Arten der Enzymhemmung

  • Kompetitive Hemmung:
    Die kompetitive Hemmung ist ein enzymatischer Regulationsmechanismus, bei dem ein Inhibitor mit struktureller Ähnlichkeit zum Substrat um die Bindung an das aktive Zentrum konkurriert. Der Inhibitor blockiert das aktive Zentrum vorübergehend, indem er sich an die Bindungsstelle des Enzyms bindet, wodurch die enzymatische Reaktion gehemmt wird. Diese Hemmungsart ist reversibel und kann durch eine Erhöhung der Substratkonzentration überwunden werden.

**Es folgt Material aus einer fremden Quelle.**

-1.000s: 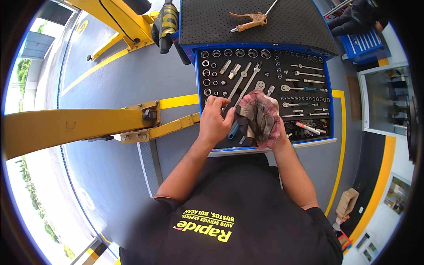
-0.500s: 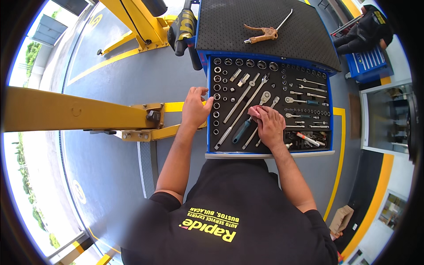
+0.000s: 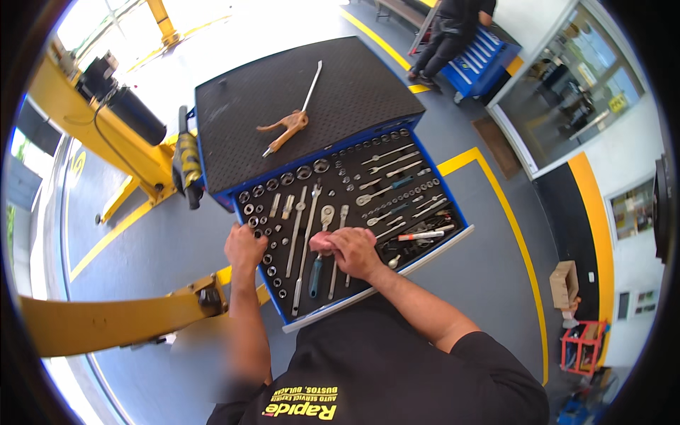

  • Nicht-kompetitive Hemmung:
    Die nicht-kompetitive Hemmung ist ein enzymatischer Regulationsmechanismus, bei dem ein Inhibitor an eine allosterische Stelle des Enzyms bindet, die sich nicht am aktiven Zentrum befindet. Diese Bindung verändert die räumliche Struktur des Enzyms, was die Substratbindung und die Enzymaktivität beeinträchtigt. Im Gegensatz zur kompetitiven Hemmung konkurriert der Inhibitor nicht direkt mit dem Substrat um das aktive Zentrum. Diese Art der Hemmung ist reversibel und beeinflusst die enzymatische Aktivität durch die Bindung des Inhibitors an eine allosterische Stelle des Enzyms.
  • Irreversible Hemmung:
    Inhibitor-Moleküle können entweder reversibel oder irreversibel an das Enzymmolekül binden. Bei der reversiblen Hemmung können die Inhibitoren vom Enzym abgelöst werden, was die Funktionsfähigkeit des Enzyms wiederherstellt. Im Gegensatz dazu führt die irreversible Hemmung dazu, dass der Inhibitor dauerhaft an das aktive Zentrum bindet und die Bildung des Enzym-Substrat-Komplexes verhindert. Ein Beispiel für irreversible Hemmung ist das Penicillin, das an das aktive Zentrum eines bakteriellen Enzyms bindet und dieses inaktiviert, wodurch das Bakterium am Teilen gehindert wird.